Smarter people than I have said that “Pay to Cum” is the only great song the band ever recorded. I would say that it’s by far the best song they ever recorded, but there are other songs on Bad Brains (chiefly “Sailin’ On” and “Banned in D.C.” and a few lesser lights) that more than stand up, and the worst that can be said of any of them is that they come up short in the melody department. Which is to say Bad Brains’ strong point wasn’t songwriting, although that’s no small complaint. They awed, but left no memorable melodies behind. Part of it has to do with sheer speed, but the fact is that I can hum the melodies of plenty of Black Flag songs but ask me to hum a Bad Brains song and I’m left with “Pay to Cum,” which just might mean that the folks who say it’s the only great song they ever wrote are right after all.
Bad Brains’ legacy is an awesome blur (and some so-so reggae) but their awesome blur may just be the most awesome blur ever committed to vinyl, and that has to mean something, right? Right? As for H.R. becoming the next Bob Marley, forget about it. The guy’s aspirations far exceeded his inspiration, which is why none of the song’s in his extensive solo discography are likely to be canonized as reggae classics.

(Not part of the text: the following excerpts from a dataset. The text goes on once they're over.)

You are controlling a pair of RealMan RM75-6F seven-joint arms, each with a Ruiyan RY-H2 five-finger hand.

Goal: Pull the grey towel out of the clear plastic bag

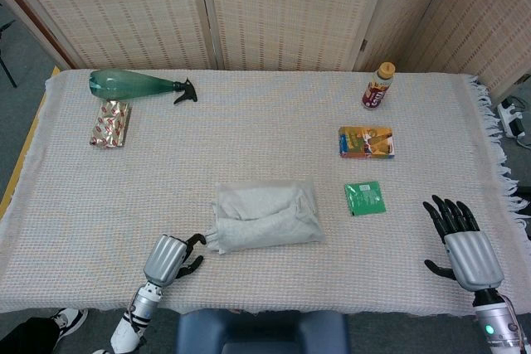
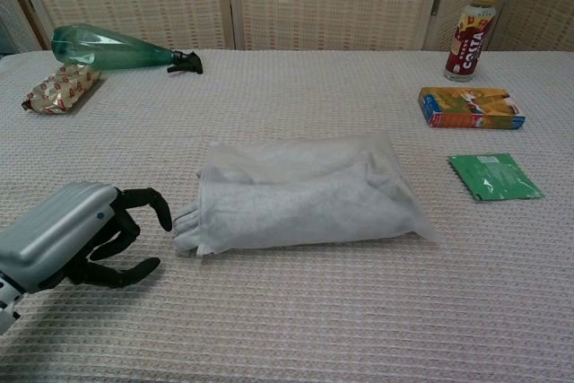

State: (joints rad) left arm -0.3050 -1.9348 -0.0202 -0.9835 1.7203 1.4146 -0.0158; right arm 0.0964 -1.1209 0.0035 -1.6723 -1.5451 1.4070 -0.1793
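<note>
The grey towel lies folded inside the clear plastic bag at the middle of the table. A bit of towel pokes out of the bag's left end. My left hand hovers just left of that end, fingers curled and apart, holding nothing, its fingertips a short gap from the towel. My right hand rests over the table's front right part with fingers spread, well clear of the bag. It appears only in the head view.
A green spray bottle and a foil snack pack lie at the back left. A drink bottle, an orange box and a green sachet sit to the right of the bag.
</note>
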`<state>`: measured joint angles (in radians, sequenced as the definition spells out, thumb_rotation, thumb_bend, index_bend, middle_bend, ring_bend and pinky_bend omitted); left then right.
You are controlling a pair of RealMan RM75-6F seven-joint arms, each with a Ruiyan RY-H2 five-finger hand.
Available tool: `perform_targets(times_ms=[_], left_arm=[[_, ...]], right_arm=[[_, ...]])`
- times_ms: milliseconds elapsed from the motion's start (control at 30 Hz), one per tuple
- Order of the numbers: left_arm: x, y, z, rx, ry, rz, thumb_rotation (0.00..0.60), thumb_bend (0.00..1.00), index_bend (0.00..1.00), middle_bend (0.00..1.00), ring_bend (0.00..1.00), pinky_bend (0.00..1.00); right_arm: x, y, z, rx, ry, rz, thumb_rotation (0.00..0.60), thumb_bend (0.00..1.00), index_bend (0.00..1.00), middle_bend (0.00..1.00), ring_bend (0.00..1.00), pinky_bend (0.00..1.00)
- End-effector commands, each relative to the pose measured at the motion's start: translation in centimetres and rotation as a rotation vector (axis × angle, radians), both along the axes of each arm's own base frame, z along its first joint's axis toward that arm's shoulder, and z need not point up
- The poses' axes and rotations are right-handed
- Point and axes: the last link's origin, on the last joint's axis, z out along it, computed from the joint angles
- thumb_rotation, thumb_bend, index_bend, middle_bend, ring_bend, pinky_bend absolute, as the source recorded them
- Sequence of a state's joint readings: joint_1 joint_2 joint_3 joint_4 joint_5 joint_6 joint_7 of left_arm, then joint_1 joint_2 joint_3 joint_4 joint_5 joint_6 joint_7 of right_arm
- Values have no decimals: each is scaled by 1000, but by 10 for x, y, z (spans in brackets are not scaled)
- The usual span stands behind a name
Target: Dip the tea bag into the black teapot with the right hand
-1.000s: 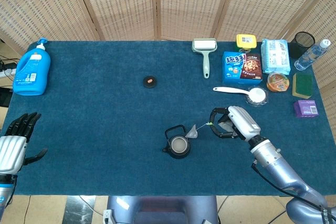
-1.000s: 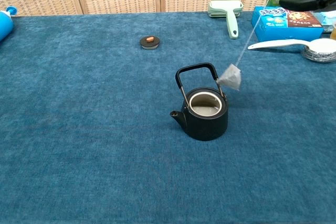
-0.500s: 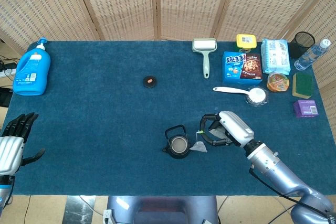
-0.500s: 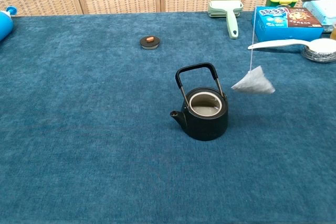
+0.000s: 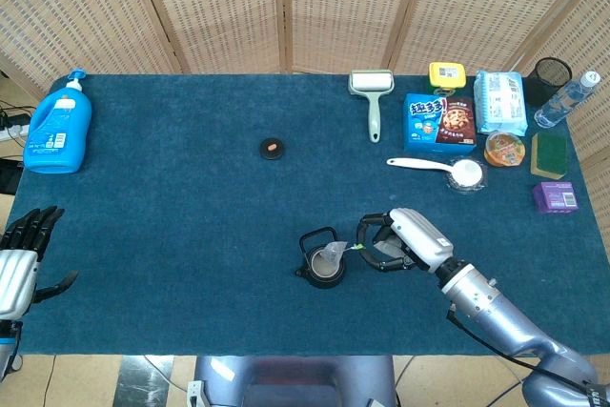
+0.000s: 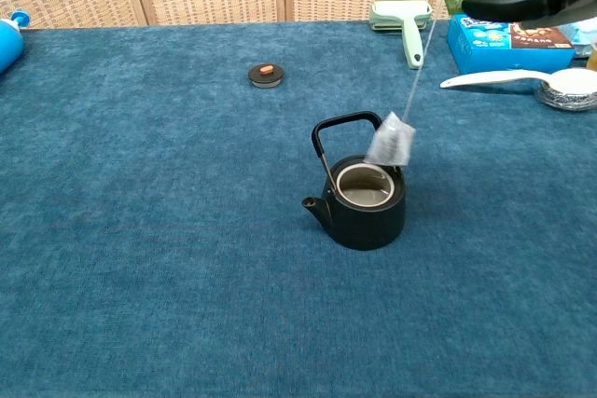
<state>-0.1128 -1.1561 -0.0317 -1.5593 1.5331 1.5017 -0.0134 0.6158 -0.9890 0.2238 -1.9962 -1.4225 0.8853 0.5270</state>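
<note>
- The right hand [image 5: 396, 243] pinches the green tag of the tea bag [image 6: 392, 140] between its fingertips, held high so the string hangs free and the bag can swing over the pot rather than drag on the cloth.
- The tea bag hangs at a slant above the far rim of the black teapot [image 6: 364, 200], just over the opening and beside the raised handle — not yet inside, as far as the chest view shows.
- The teapot stands upright on the blue table [image 5: 172, 207], lid off and mouth open, which is what lets a bag be lowered straight in; the small round lid [image 5: 273, 148] lies well apart, further back on the table.
- The teapot's handle is tilted up and back, so I judge the string must come down in front of it to avoid snagging.
- The left hand [image 5: 21, 264] rests at the table's left edge, fingers spread and holding nothing — kept out of the way, since the task names only the right.
- Writing: the blue snack box [image 5: 438, 121] carries large Chinese characters and a picture of cookies, but I cannot read them with confidence; the label on the blue detergent bottle [image 5: 59, 126] is too small to make out.
</note>
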Motion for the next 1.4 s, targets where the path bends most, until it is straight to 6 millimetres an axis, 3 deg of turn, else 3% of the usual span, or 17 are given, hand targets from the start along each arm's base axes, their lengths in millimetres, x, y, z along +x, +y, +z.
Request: perform_targets(times_ms=[33,400,1133,1400], left_arm=[[-1,0,0,0,1,2,600,242,0,61,0,85],[-6,0,1,6,2,14,600,242,0,61,0,85],[-10,0,3,14,-3,18,600,241,0,61,0,85],[-11,0,4,15,-4,22,600,242,0,61,0,85]], right_arm=[[-1,0,-6,17,8,-3,600,500,604,1000,1000,1000],[-2,-6,-28,67,28,-21,600,500,604,1000,1000,1000],[14,-17,-19,33,21,-9,600,498,604,1000,1000,1000],[15,-17,-27,53,31,-18,600,499,604,1000,1000,1000]])
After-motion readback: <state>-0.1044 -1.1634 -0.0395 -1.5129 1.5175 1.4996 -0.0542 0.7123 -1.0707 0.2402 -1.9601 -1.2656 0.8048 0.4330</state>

One of the things that first attracted me to hardcore was the chuckle factor; the tempos mattered, a whole lot, but the words mattered just as much. The hardcore I loved (and when I look back I didn’t really love that much hardcore) tended to be funny—I was into it for the laughs. And a joke’s only funny if you can understand it—I don’t frequent Albanian comedy clubs. (I’ve always made a major exemption for the first Meat Puppets album, because Curt Kirkwood isn’t so much singing as doing a hilarious imitation of a lawnmower clotted to the point of stall by wet grass.)
I seldom have a clue what H.R. is saying, which doesn’t negate the fact that he’s saying it in a way that borders on the supernatural, but still—there are no punchlines. Or lyrical takeaways period. There’s no such thing as a Bad Brains song you can sing along while shit-faced drunk. (In this respect they play an interesting variation on fellow Washingtonians Minor Threat, who you could theoretically sing along with while shit-faced drunk, but why would you want to?) As I said above, H.R.’s voice may as well be just another instrument, albeit the most fascinating and amazing instrument in the band.
Bad Brains would go on, from one disaster to another, their every attempt at fame and fortune sabotaged by H.R., whose mental health issues and opposition to the forces of Babylon would prove to be a sturdy bulwark against the band’s ever getting ahead. The band would veer away from hardcore to reggae and back again, their homophobia would get them labeled as “religious fascists” and alienate many, and H.R. would make self-sabotage a career strategy, at one point shooting down what might have been a multi-million dollar record deal by introducing an Electra A&R man to bassist Darryl Jenifer with the words, “Darryl, this is Satan. Satan, meet Darryl.” Which is hilarious unless you were Jenifer, who was living hand to mouth. Whatever became of Napoleon Hill and growing rich? H.R. makes the Brian Jonestown Massacre’s Anton Newcombe look like a crass careerist.
I never saw Bad Brains live, but everyone I’ve ever spoken with who did says the same thing—seeing them in the flesh was the whole point. Which is a rarer phenomenon than you’d think. Bad Brains is a good album but a poor substitute—in some ways, it’s no substitute at all. It’s like the difference between seeing photos of the Alps and plunging to your death from the Matterhorn. If Bad Brains ultimately fails as an album, it fails for none of the usual reasons. I was mugged at gunpoint once, and it was quite the experience. There is no soundtrack for that sort of thing. There can’t be. If you weren’t there you missed it.